Francesco Clemente (1952 - ) is an Italian contemporary painter, who spent a considerable amount of time in India, Tibet, and New York. Due to his culturally-diverse background, his works are stylistically varied, and he uses various mediums. For instance, if you look at Clemente’s work called Name, you may find both western and eastern artistic characteristics. You can find western elements from the Greek ancient architecture in the background, and the facial structure of a Caucasian male. On the other hand, you can find eastern elements from the strong, contrasting colors, which is often used in India and Tibet. Also, the hair and the eye colors are racially neutral.
By the way, isn’t Name really interesting to look at? I could not quite understand the work at first sight, so I began to look into other portraits of Clemente. When I looked at Grisaille Self Portrait, I saw a melancholy face at first, then an angry expression. From looking at Self Portrait with Alba, I realized that two women in the painting had the same emotional expression – sadness – but was portrayed in opposing energies (perhaps good/evil?). Then, I started to reason that maybe, Clemente was trying to show duality, multiplicity, and complexity of the nature of emotion. This is why he made it possible for spectators to see what they wanted to see.

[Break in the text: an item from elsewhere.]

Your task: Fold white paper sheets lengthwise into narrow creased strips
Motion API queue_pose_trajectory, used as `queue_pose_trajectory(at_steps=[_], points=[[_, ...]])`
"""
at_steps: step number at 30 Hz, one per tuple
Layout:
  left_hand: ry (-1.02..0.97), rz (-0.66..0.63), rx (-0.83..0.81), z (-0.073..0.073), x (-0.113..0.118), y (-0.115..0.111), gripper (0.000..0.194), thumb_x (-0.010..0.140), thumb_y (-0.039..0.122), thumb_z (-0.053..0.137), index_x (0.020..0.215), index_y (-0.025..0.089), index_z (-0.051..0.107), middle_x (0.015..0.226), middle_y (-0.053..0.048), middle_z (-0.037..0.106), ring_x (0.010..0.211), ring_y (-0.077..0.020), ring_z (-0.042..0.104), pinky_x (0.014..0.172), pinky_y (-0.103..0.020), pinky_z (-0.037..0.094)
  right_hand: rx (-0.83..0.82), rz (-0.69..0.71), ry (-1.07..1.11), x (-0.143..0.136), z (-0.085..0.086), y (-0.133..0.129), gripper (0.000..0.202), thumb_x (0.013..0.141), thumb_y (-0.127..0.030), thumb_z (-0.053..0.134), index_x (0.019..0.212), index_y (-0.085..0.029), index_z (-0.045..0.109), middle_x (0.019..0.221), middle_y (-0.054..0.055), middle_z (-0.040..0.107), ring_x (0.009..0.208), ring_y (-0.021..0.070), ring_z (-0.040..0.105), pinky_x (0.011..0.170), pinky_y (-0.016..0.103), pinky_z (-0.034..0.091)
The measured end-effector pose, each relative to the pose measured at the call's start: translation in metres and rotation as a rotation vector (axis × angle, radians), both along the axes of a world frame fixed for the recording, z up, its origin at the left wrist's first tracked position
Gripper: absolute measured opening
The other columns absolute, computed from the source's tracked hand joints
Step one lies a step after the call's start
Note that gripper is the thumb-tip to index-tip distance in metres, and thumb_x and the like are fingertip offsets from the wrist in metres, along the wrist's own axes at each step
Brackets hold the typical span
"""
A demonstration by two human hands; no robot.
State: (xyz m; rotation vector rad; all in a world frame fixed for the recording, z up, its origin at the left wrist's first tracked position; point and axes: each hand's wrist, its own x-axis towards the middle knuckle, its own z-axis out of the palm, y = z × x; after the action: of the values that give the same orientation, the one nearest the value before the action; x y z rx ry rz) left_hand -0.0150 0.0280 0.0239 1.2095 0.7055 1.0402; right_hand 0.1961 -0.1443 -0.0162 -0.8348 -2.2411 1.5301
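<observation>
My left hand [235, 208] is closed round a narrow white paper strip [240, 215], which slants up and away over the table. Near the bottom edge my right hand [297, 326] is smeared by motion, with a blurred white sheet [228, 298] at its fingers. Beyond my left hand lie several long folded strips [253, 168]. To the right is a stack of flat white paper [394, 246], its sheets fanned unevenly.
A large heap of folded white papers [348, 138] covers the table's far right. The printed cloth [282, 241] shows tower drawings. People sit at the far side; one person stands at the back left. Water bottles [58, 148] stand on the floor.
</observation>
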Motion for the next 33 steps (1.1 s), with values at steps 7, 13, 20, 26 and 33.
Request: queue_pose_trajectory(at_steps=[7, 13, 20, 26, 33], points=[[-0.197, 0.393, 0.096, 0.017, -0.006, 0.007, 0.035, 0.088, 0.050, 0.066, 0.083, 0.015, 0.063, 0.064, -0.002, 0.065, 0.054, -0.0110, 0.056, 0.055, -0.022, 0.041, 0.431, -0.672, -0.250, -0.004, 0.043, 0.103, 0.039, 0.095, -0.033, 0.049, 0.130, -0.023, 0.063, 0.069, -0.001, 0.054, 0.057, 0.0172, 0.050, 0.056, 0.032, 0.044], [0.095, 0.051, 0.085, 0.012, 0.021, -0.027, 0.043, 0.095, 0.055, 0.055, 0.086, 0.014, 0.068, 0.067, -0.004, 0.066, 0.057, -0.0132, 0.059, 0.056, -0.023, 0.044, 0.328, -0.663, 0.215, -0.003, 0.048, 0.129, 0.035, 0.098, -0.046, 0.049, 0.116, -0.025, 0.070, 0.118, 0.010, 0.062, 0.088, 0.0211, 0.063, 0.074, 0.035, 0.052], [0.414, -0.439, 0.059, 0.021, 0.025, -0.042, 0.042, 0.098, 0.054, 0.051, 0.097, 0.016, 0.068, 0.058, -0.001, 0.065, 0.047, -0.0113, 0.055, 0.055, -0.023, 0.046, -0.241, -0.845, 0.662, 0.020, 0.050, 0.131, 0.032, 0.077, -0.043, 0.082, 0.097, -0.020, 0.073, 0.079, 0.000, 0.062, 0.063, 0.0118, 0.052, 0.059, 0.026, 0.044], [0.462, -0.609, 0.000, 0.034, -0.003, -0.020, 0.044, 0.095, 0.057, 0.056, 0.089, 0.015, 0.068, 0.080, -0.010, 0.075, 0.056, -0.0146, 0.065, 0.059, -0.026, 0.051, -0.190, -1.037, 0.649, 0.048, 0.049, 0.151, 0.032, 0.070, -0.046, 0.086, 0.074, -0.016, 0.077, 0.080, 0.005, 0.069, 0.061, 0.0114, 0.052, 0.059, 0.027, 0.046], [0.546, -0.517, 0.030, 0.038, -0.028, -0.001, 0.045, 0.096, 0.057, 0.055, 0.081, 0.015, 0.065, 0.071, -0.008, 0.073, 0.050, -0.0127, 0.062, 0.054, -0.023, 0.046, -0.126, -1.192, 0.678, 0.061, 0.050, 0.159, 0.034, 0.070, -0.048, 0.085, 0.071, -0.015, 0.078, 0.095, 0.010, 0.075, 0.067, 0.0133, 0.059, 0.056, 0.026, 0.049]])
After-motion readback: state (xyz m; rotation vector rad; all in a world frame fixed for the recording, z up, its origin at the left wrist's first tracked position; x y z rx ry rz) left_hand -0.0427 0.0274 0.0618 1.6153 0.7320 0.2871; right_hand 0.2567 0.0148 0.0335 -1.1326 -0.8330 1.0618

This discovery got me thinking of Kant’s Critique of Judgment, and then Kant’s thoughts about aesthetics just hit my head. I could not agree more: he explains that there are two ways to look at aesthetics, which are beauty and sublimity. When beauty is apparent right away, sublimity is mysterious and ineffable. So if you encounter a moment where you find an artwork that is not necessarily “pretty” or “beautiful,” but you still find “weird” beauty in it, you are probably looking at a sublime artwork. And Francesco Clemente’s art works are sublime – to me, at least.